Quand le métier s’adosse à l’enthousiasme

Témoignages.re / 29 novembre 2007

S’il vous arrive un de ces quatre d’avoir le moral en berne parce vous sentez que le décalage entre les consignes données par tel ou tel directeur sont en train de s’éloigner sensiblement de votre sensibilité d’élu de base, avant que vous ne mettiez votre douloureux constat sur le compte de votre âge, si un matin donc ça ne va pas, alors n’hésitez pas : quittez la “ville grande” et ses bureaux pour “grandes” gens, prenez la direction de l’Est, là où, dit-on, il pleut assez souvent. Pour un gars de l’Ouest, le changement est énorme, il n’a pas de prix.

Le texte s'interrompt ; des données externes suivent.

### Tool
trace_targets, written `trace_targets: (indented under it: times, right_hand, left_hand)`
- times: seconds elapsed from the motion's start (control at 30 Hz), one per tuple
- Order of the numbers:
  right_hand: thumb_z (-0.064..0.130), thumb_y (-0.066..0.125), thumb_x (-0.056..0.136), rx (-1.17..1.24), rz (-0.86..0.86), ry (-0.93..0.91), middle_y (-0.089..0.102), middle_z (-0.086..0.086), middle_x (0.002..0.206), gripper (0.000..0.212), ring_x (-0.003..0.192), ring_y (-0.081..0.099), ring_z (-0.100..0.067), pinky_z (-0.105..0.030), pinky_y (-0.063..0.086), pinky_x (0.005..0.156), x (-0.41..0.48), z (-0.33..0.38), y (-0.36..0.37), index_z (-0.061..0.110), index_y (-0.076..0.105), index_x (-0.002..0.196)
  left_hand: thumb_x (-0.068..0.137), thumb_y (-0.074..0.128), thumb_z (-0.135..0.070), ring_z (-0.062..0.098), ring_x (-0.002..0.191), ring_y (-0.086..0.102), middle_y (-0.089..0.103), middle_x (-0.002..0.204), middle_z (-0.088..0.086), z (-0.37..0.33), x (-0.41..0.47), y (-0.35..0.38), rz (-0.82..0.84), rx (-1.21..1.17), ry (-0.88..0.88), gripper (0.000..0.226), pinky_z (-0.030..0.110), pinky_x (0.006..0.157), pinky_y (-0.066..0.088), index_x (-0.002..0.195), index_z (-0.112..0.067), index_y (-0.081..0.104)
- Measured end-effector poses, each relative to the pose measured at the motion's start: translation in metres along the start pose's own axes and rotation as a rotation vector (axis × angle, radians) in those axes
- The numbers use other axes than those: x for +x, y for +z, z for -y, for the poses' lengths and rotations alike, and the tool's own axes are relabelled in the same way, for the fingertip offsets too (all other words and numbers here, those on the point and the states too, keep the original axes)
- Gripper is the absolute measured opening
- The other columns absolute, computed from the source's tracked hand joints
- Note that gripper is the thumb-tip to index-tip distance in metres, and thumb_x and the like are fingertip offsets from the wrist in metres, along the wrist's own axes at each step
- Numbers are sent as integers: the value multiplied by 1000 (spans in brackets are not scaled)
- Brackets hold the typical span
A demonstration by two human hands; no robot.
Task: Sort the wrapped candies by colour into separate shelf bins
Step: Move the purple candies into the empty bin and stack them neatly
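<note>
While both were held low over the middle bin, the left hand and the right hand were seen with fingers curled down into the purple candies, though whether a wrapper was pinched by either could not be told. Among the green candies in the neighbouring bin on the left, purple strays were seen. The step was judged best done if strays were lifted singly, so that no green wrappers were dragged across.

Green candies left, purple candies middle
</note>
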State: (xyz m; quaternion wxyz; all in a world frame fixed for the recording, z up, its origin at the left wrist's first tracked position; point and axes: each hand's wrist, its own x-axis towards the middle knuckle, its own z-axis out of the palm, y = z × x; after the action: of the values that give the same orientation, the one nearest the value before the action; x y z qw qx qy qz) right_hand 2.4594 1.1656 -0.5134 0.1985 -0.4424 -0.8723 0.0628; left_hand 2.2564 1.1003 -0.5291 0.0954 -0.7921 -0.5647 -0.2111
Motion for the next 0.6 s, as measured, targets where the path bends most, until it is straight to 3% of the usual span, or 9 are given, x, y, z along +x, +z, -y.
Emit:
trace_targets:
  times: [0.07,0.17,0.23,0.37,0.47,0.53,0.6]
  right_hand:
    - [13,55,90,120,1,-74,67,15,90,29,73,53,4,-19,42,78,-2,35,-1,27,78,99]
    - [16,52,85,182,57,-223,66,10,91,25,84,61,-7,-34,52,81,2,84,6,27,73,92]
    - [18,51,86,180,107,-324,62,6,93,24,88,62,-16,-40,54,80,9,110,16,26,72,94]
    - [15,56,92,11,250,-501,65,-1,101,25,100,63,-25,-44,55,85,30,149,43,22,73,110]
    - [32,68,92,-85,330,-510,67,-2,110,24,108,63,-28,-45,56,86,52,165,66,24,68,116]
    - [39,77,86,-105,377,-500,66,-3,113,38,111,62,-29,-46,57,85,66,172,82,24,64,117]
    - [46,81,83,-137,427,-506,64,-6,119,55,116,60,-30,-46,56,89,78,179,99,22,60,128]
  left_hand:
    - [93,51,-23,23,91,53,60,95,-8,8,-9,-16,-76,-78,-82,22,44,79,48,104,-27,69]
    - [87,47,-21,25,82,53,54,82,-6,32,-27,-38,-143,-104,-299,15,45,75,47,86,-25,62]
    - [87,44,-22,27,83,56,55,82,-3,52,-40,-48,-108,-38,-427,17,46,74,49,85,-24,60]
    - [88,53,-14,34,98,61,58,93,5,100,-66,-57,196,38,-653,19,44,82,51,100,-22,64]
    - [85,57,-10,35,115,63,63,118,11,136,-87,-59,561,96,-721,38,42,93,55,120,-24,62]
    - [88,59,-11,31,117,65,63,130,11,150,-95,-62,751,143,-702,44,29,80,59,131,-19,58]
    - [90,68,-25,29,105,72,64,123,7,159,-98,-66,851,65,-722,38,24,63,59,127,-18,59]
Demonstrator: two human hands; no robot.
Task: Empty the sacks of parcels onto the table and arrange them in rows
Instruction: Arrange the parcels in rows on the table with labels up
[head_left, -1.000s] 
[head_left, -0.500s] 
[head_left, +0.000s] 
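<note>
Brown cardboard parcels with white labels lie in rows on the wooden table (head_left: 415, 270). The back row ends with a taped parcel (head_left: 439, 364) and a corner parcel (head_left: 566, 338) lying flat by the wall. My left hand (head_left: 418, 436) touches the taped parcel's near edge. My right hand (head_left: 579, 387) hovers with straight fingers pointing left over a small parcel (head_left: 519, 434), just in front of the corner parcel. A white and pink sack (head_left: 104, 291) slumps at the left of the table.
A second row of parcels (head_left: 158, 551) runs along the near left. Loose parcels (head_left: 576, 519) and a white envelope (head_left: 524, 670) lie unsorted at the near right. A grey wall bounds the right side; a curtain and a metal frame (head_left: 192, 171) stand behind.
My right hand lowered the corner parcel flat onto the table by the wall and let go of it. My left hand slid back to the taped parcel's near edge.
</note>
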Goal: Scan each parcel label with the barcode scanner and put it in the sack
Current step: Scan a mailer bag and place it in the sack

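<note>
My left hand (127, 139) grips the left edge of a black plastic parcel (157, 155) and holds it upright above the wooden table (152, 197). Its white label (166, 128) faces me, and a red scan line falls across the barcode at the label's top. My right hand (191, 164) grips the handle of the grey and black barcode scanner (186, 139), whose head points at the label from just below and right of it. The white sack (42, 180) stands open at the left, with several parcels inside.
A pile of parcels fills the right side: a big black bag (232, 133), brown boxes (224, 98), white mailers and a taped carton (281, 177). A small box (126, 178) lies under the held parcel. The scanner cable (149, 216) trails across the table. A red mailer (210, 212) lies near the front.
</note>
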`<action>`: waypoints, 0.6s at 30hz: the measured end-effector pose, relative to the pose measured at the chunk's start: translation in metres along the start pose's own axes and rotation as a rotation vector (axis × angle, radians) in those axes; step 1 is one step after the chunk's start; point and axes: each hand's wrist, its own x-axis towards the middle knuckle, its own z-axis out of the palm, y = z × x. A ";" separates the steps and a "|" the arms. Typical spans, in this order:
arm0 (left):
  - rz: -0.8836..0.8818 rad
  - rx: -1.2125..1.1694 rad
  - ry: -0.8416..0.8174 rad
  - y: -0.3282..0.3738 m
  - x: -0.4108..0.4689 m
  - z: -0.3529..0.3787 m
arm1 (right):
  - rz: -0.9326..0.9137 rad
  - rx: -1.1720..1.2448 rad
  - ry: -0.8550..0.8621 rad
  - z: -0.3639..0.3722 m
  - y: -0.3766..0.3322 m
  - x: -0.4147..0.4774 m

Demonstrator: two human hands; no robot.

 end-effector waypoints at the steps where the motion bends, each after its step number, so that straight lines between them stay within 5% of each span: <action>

Hier mercredi, justement, la Plaine des Palmistes avait convoqué brouillard et fines gouttelettes pour donner aux quelque 974 collégiens venus de toute l’île, le cadre idéal pour s’élancer joyeusement à la poursuite des sept manches du “cross académique de l’U.N.S.S.”.
C’était pour le militant sportif que je suis encore et que je pourrais rester toujours l’occasion d’aller saluer nos profs d’E.P.S. en plein travail et dont on sait qu’ils connaissent actuellement quelques problèmes. En effet, dans certains secteurs de l’île, les uns renvoient la responsabilité sur les autres dès qu’il s’agit d’assurer les déplacements des collégiens concernés par les activités de l’Union Nationale du Sport Scolaire. Et ça fout la pagaille !
Ce “Cross académique”, c’était donc 974 collégiens inscrits en 7 courses. Une énorme organisation qui voit les épreuves s’enchaîner les unes après les autres, sur des distances qui vont de 1750 à 4850 mètres, avec des filles et des garçons répartis en 5 catégories d’âge et venus de pratiquement toutes les communes de l’île.
Malgré le crachin mêlé au brouillard, malgré la boue sous laquelle on pouvait deviner la cendrée du stade de la Commune de la Plaine des Palmistes, malgré aussi des jeunes qui accompagneraient leurs camarades inscrits pour la course et donc “dossardés”, ce ne fut nullement la pagaille.
Tout était pensé pour que ça se passe comme prévu, dès 11 heures jusqu’à 12h30 et, après la pause repas, de 14h15 à 15h30. L’organisation mise en place par le maître des lieux, le directeur régional de l’UNSS Daniel Fraysse, ne souffrit d’aucune faille. Et quand le métier s’adosse à l’enthousiasme, cela donne quelque chose de fort sympathique que l’on n’a pas envie de voir prendre du plomb dans l’aile.